Les produits UltraAV seront bientôt utilisés pour effectuer un travail important sur une myriade de PC et pourtant, la marque est inconnue. « Nous avons une communauté très soudée dans le secteur des antivirus, il est donc très inhabituel d'avoir un inconnu complet. Je peux parler à des concurrents du monde entier, car nous nous connaissons tous, ou que nous connaissons les uns les autres », affirme un employé anonyme d'une société de cybersécurité.
Pango et Kaspersky entretenaient déjà des relations, la société russe accordant une licence pour l'un des produits de Pango. Pango a été racheté par une autre société du Massachusetts, Aura, au début du mois.
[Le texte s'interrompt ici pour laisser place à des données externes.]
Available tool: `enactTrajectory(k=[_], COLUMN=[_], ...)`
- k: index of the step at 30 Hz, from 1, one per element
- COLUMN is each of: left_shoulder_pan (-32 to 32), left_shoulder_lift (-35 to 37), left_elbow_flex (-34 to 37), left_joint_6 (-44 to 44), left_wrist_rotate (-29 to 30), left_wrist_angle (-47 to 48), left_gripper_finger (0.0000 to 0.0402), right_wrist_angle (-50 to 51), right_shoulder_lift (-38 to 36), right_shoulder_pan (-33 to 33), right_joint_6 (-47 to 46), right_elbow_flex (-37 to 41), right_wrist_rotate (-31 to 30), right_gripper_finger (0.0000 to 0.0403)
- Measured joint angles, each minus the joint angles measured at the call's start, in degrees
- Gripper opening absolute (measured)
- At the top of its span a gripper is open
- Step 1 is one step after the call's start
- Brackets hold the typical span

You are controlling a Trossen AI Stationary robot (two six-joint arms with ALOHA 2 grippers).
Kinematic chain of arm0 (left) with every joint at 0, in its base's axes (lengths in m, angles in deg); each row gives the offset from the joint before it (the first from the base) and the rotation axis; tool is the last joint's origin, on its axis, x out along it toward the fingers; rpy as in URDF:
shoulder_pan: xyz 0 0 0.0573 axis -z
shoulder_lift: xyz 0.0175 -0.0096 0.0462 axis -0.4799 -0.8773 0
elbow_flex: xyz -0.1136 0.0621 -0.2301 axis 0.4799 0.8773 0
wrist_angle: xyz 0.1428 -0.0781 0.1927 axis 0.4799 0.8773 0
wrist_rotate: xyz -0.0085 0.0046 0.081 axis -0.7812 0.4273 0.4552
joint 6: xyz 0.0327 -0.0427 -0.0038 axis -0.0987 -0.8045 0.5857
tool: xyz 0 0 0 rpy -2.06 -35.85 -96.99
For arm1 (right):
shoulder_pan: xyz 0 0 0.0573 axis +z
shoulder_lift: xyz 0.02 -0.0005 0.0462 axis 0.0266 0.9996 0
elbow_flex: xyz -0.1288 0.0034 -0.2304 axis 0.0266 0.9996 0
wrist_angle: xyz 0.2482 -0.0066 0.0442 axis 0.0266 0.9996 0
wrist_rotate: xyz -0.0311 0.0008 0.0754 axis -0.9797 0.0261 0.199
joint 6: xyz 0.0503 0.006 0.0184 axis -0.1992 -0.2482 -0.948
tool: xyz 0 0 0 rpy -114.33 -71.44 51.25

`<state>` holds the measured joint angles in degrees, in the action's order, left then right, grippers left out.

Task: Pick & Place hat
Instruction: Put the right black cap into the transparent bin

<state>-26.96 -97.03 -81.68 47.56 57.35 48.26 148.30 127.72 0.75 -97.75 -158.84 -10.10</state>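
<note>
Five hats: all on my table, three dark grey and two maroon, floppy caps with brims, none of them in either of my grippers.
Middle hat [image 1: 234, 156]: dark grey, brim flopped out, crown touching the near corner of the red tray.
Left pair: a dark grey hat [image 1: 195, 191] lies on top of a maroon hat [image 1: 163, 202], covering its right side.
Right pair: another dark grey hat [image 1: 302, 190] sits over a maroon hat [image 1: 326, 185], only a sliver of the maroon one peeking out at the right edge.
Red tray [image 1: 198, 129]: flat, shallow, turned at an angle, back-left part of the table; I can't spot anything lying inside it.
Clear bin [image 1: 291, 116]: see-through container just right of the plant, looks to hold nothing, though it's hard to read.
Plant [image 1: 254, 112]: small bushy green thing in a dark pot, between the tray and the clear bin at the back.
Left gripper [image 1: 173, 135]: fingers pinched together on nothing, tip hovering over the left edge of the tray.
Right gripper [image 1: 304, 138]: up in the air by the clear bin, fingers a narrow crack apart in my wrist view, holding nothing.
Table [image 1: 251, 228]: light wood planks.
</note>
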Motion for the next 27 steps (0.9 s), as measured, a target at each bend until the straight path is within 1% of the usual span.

Le moteur antivirus d'UltraAV serait dérivé du fournisseur indien Max Secure Software, qu'Aura a acquis il y a environ deux ans. UltraAV affirme que son scientifique en chef est le Dr Zulfikar Ramzan ; il est listé comme un employé d'Aura plutôt que d'UltraAV.
Il est titulaire d'un doctorat en informatique du MIT et a passé plus de six ans chez RSA Cybersecurity, où il a occupé le poste de directeur de la technologie, et avant cela, il était directeur de la technologie chez Elastica, une startup spécialisée dans la sécurité cloud. Selon les experts, la plupart des grands fournisseurs de logiciels antivirus autorisent des testeurs indépendants à évaluer leurs produits pour démontrer leurs capacités et leurs caractéristiques.
Cependant, ni UltraAV ni Max Secure n'auraient fait cela. Selon un rapport de The Register, presque aucun d'entre eux n'avait vu le code d'UltraAV. « Nous n'avons pas effectué de test complet, nous avons seulement jeté un coup d'œil rapide », a déclaré un testeur. UltraAV ne semble pas avoir été testé par AMTSO (Anti-Malware Testing Standards Organization), l'organisation internationale à but non lucratif censée garantir l'honnêteté de l'industrie.
Les éditeurs de logiciels de sécurité ne sont pas officiellement tenus de faire évaluer leurs produits, mais dans une catégorie de produits qui repose essentiellement sur la confiance, il s'agit d'un enjeu de taille pour nombre d'entre eux. Pour UltraAV, un test indépendant pourrait s'avérer plus utile ; une petite recherche sur Google donne des résultats incluant des plaintes concernant ses produits dans les années précédant son acquisition par Aura.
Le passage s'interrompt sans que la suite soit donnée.